Untuk membuat hutan yang ditanami menjadi lebih hijau.
Bapak Ha Viet Thanh, Direktur dan Sekretaris Partai Perusahaan Kehutanan Bac Binh Thuan, mengatakan: “Di antara mereka yang secara sukarela menyerahkan lahan untuk reboisasi kepada perusahaan di masa lalu, Bapak Oanh adalah contoh utama dari niat baik dan kerja sama. Melalui percakapan kami dengannya, kami mengetahui tentang keadaan keluarganya yang sulit dan memfasilitasi kontrak baginya untuk melindungi hutan di area Song Binh seluas 367 hektar. Selama hampir tiga tahun sekarang, perusahaan telah mempercayakan Bapak Oanh untuk melindungi 150 hektar hutan eucalyptus, di tempat yang dulunya merupakan ‘titik rawan’.”

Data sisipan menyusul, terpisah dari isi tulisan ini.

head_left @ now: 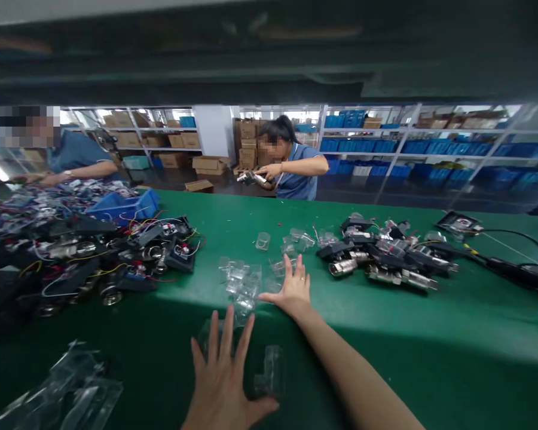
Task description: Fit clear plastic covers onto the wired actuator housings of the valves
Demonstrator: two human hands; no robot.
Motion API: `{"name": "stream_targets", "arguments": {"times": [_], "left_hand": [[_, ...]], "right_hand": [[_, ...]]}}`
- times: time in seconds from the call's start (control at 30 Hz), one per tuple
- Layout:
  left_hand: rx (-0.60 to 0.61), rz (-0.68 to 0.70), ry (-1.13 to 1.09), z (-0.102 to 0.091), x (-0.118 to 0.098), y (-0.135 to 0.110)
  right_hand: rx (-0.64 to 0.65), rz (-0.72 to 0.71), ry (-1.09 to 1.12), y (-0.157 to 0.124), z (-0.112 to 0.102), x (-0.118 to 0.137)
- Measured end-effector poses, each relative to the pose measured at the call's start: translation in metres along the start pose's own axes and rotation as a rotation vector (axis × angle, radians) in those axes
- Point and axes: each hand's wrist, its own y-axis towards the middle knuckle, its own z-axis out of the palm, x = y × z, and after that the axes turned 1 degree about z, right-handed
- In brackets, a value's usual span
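Observation:
My left hand (224,373) is open, its fingers spread, over the near part of the green table. Under and beyond its fingertips lie clear plastic pieces (242,280), loosely grouped. An L-shaped clear plastic piece (273,370) rests just right of that hand, close to the thumb. Farther out, my right hand (296,289) is open too, fingers spread, at the right side of the group. Other clear pieces (298,240) lie just past its fingertips, and a small square clear piece (262,240) sits apart from them. Whether either palm touches a piece, I cannot tell.
Black and metal assemblies with wires (147,251) are heaped at left, near a blue bin (125,205). Similar assemblies (385,254) lie at right, with a black cable (515,272) beyond. Larger clear plastic pieces (85,388) lie front left. A person across the table (298,167) holds a metal part.

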Motion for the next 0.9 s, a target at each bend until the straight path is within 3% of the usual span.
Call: {"name": "stream_targets", "arguments": {"times": [0.1,0.23,0.33,0.4,0.53,0.67,0.77,0.9], "left_hand": [[-0.084,0.007,-0.031,0.006,0.013,0.036],[-0.071,-0.003,-0.041,0.009,0.045,0.106],[-0.066,-0.105,-0.029,0.012,0.076,0.161],[-0.080,-0.153,-0.027,0.013,0.095,0.189],[-0.186,-0.172,-0.061,0.004,0.112,0.210],[-0.355,-0.065,-0.109,-0.029,0.115,0.195],[-0.470,-0.029,-0.138,-0.078,0.127,0.174],[-0.624,-0.049,-0.124,-0.170,0.157,0.119]], "right_hand": [[0.050,0.003,0.108,0.026,0.022,0.039],[0.178,0.042,0.518,0.080,0.033,0.074],[0.146,0.047,0.642,0.111,0.023,0.078],[0.084,0.061,0.710,0.112,0.013,0.070],[0.036,0.086,0.791,0.060,0.003,0.046],[0.011,0.122,0.855,-0.020,0.005,0.026],[0.029,0.147,0.913,-0.075,-0.003,0.018],[0.095,0.151,0.977,-0.140,-0.031,0.012]]}}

Direktur pabrik tersebut selanjutnya menjelaskan: “Dengan pepohonan eucalyptus muda yang rimbun di sekitar Stasiun Kehutanan Song Binh, pabrik mengontrakkan tugas pemupukan dan perawatan pohon-pohon muda tersebut, untuk memastikan pertumbuhan yang sehat. Meskipun gaji bulanan untuk perlindungan hutan tidak tinggi, pendapatan tambahan dari pemupukan dan perawatan hutan memberikan Bapak Oanh penghasilan yang relatif stabil untuk menutupi biaya hidupnya. Selain itu, pabrik juga memberinya tugas-tugas lain yang sesuai, sehingga memberinya penghasilan tambahan.”

Perusahaan Kehutanan Binh Thuan Limited dan Perusahaan Kehutanan Bac Binh Thuan "membentangkan sayap" untuk menyambut anggota baru yang akan bergabung dalam melindungi hutan eukaliptus muda, sehingga pohon-pohon ini segera dapat memberikan naungan di lahan berbatu di barat Luong Son. Pekerjaan ini juga serupa dengan mobilisasi masyarakat, yang berkontribusi pada perlindungan hutan tanaman oleh masyarakat setempat. Sore itu, angin sejuk dari timur tiba-tiba bertiup, menghilangkan panas yang biasa dan mendinginkan udara di Stasiun Kehutanan Song Binh di area hutan tanaman yang sedang diregenerasi. Dengan dukungan dari unit pengelola, Bapak Oanh dan staf perlindungan hutan dengan tekun merawat dan menjaga area luas hutan eukaliptus dan akasia di bagian barat komune Luong Son setelah penggabungan, berkontribusi pada pelestarian lanskap hijau di wilayah tenggara provinsi.